For Anderson, his injuries have largely been a case of freak accidents and bad luck. He first missed time last season due to a fractured left index finger suffered while batting, then underwent surgery in August to treat a herniated disk in his back and he missed the remainder of the regular season.
With pitchers and catchers set to report Feb. 19, Anderson revealed he’s been rehabbing with Brett Fisher, who also worked with Hall of Famer Randy Johnson, according to Ken Gurnick of MLB.com:
He rehabbed Randy Johnson from the same surgery, and Johnson won a couple [National League Cy Young Awards], so I just told him to give me the same rehab program.”

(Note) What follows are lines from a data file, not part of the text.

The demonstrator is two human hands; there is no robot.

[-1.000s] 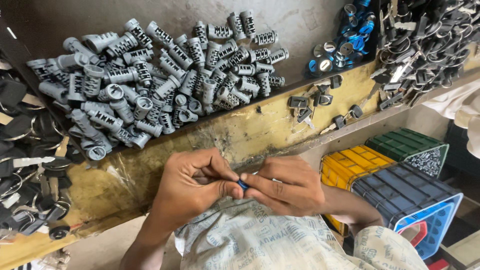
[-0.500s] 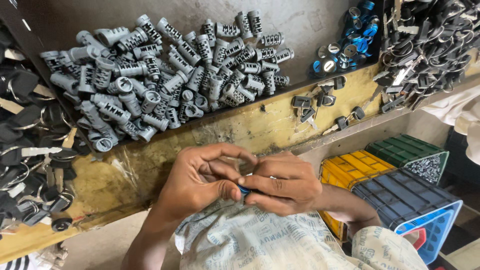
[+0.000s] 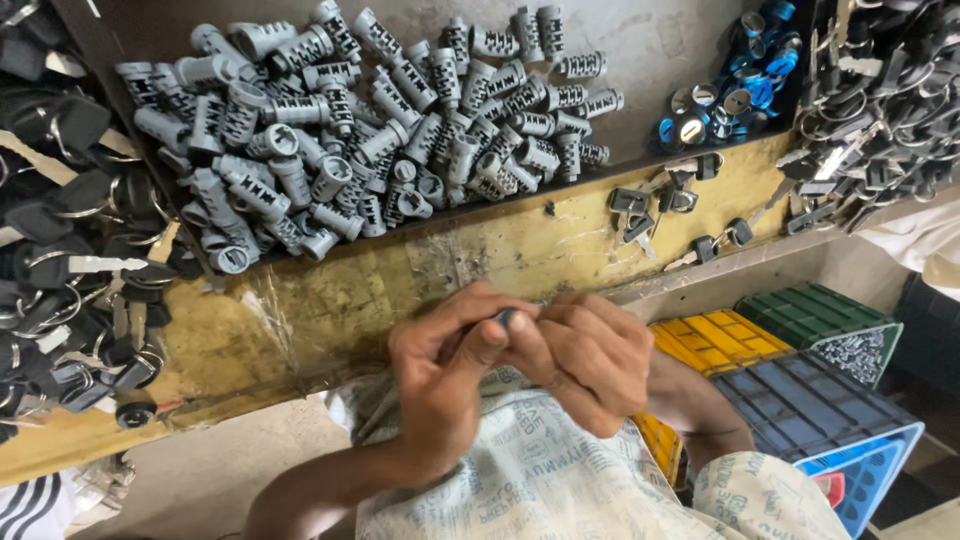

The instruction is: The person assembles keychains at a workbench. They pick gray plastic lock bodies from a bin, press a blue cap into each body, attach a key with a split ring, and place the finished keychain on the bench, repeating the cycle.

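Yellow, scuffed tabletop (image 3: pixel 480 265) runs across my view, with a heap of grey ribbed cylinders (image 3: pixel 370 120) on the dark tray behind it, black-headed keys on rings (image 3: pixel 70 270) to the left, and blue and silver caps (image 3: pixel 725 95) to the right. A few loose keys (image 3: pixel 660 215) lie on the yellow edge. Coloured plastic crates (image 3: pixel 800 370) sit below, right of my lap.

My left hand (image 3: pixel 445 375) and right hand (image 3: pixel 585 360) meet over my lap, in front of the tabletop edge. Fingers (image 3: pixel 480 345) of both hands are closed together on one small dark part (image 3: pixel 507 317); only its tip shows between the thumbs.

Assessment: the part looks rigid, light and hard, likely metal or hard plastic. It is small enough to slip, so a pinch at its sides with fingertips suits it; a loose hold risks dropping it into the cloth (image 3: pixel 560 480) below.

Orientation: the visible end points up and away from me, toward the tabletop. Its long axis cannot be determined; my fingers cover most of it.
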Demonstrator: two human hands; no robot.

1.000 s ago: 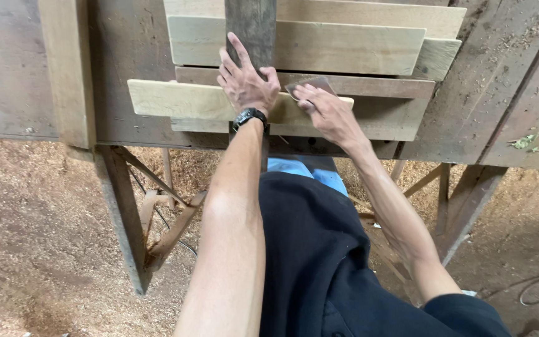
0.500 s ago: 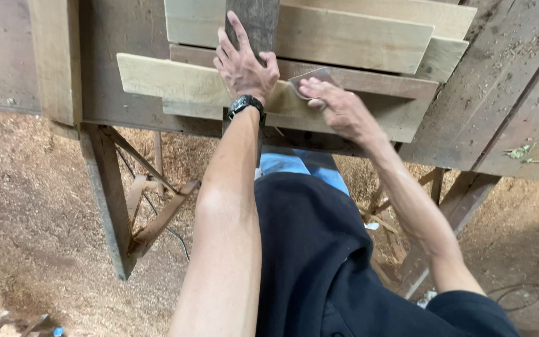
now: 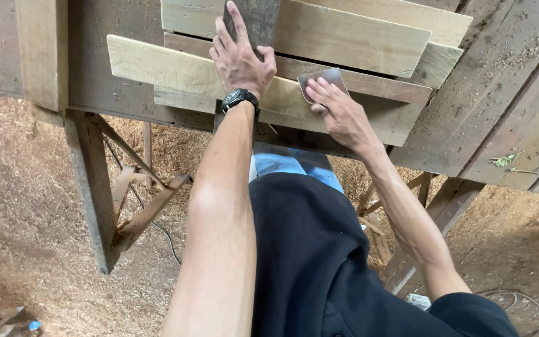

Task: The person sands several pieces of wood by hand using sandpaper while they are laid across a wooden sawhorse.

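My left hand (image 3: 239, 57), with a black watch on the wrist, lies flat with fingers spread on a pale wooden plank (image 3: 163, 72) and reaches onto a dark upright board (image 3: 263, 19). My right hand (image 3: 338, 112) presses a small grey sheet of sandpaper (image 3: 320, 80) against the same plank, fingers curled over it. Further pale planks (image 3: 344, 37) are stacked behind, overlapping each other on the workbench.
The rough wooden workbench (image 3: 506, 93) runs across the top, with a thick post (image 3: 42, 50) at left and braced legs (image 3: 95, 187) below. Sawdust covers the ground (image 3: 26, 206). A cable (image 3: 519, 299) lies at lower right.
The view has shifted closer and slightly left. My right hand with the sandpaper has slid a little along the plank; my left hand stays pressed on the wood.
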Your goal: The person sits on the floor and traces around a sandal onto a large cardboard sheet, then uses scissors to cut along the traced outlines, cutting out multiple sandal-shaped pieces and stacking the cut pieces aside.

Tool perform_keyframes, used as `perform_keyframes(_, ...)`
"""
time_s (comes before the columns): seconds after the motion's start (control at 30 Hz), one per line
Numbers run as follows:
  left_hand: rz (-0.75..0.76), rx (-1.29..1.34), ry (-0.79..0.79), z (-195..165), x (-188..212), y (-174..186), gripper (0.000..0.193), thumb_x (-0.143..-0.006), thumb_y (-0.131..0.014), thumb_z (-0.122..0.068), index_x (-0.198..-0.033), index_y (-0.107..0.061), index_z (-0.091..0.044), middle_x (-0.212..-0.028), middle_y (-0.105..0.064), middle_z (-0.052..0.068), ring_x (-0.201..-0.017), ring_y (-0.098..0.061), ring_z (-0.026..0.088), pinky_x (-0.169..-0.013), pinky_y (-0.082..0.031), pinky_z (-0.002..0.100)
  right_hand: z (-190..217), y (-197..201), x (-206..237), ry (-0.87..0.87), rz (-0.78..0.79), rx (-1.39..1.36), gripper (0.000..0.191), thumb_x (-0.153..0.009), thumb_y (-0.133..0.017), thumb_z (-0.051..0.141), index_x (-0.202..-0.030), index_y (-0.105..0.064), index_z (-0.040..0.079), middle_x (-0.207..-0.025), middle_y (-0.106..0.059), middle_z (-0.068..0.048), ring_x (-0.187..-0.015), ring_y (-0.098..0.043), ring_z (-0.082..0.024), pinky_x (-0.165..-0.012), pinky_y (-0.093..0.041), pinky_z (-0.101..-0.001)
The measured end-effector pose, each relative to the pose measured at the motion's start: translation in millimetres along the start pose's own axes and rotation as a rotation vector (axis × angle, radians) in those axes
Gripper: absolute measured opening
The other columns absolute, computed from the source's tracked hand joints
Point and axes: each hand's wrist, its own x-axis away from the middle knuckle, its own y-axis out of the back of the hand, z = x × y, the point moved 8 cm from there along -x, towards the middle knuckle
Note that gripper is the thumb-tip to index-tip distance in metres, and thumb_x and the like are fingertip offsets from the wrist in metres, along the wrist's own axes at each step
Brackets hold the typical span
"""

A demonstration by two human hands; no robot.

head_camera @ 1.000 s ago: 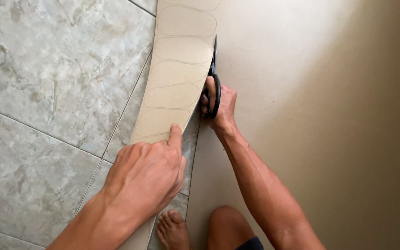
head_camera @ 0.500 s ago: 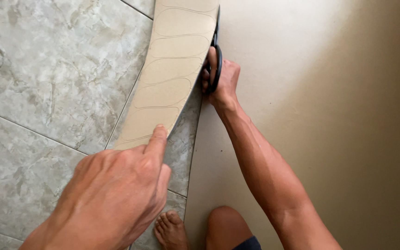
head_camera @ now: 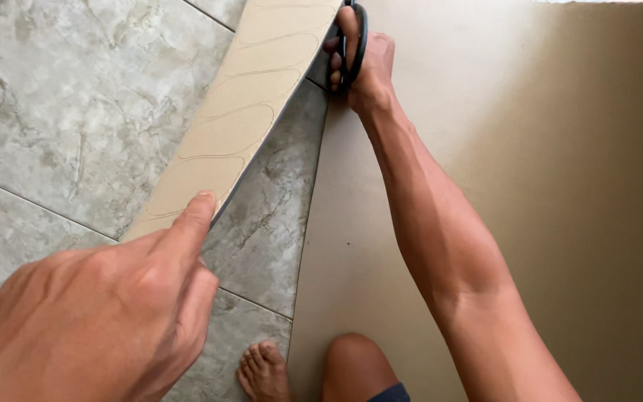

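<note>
A large tan cardboard sheet (head_camera: 530,186) lies on the floor. A long strip (head_camera: 251,112) with drawn oval outlines is cut away from its left side and swings out over the tiles. My right hand (head_camera: 362,63) grips black scissors (head_camera: 355,45) by the handles at the top of the cut; the blades are hidden beyond the frame's top edge. My left hand (head_camera: 106,320) is close to the camera at lower left, with its index fingertip pressing on the near end of the strip.
Grey marbled floor tiles (head_camera: 68,126) with grout lines fill the left side and show in the gap between strip and sheet. My bare foot (head_camera: 266,372) and knee (head_camera: 359,365) rest at the bottom edge, the knee on the cardboard.
My right hand with the scissors has moved farther up along the cut. The strip has swung more to the left. My left hand has lifted nearer the camera, only its fingertip on the strip.
</note>
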Motion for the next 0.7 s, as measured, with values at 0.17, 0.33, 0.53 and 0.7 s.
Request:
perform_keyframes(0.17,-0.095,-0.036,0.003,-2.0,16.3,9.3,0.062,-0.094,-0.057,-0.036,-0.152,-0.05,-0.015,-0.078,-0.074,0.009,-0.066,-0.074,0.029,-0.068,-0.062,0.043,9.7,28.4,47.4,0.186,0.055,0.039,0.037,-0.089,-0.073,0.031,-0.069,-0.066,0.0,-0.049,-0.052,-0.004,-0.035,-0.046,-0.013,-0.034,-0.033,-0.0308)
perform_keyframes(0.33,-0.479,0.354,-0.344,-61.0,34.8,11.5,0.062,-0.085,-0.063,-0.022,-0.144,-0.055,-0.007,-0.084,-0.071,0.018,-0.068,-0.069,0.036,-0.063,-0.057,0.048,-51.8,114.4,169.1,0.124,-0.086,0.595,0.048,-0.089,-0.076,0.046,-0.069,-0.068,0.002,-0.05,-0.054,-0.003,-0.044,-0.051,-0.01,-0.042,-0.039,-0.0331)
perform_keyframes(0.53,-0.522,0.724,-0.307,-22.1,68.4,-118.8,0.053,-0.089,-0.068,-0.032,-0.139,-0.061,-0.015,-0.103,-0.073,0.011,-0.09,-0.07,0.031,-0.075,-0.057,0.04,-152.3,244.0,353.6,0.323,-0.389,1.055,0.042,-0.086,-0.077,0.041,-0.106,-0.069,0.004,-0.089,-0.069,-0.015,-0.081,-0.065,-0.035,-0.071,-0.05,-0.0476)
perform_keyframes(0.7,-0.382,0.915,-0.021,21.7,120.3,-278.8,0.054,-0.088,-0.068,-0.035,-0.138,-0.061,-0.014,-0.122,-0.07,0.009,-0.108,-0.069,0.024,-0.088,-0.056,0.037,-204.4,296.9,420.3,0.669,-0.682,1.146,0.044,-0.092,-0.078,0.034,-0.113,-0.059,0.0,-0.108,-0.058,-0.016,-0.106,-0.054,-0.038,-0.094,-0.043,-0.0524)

With the 2015 season inching closer, Anderson also said he should be recovered in time for Spring Training:
I feel good and hope, with no setback, I should be good to go for Spring Training.”
Anderson signed a one-year, $10 million contract with the Dodgers and can earn up to $4 million in performance-based incentives. Since winning 11 games a rookie with the Oakland Athletics in 2009, Anderson has never won more than seven games.
While signing Anderson comes with considerable risk given his inability to remain healthy, the Dodgers could just as well catch lightening in a bottle. The 26 year old was selected in the second round of the 2006 draft by the Arizona Diamondbacks and has the talent to serve as a viable fifth starter for the Dodgers if he manages to avoid the disabled list.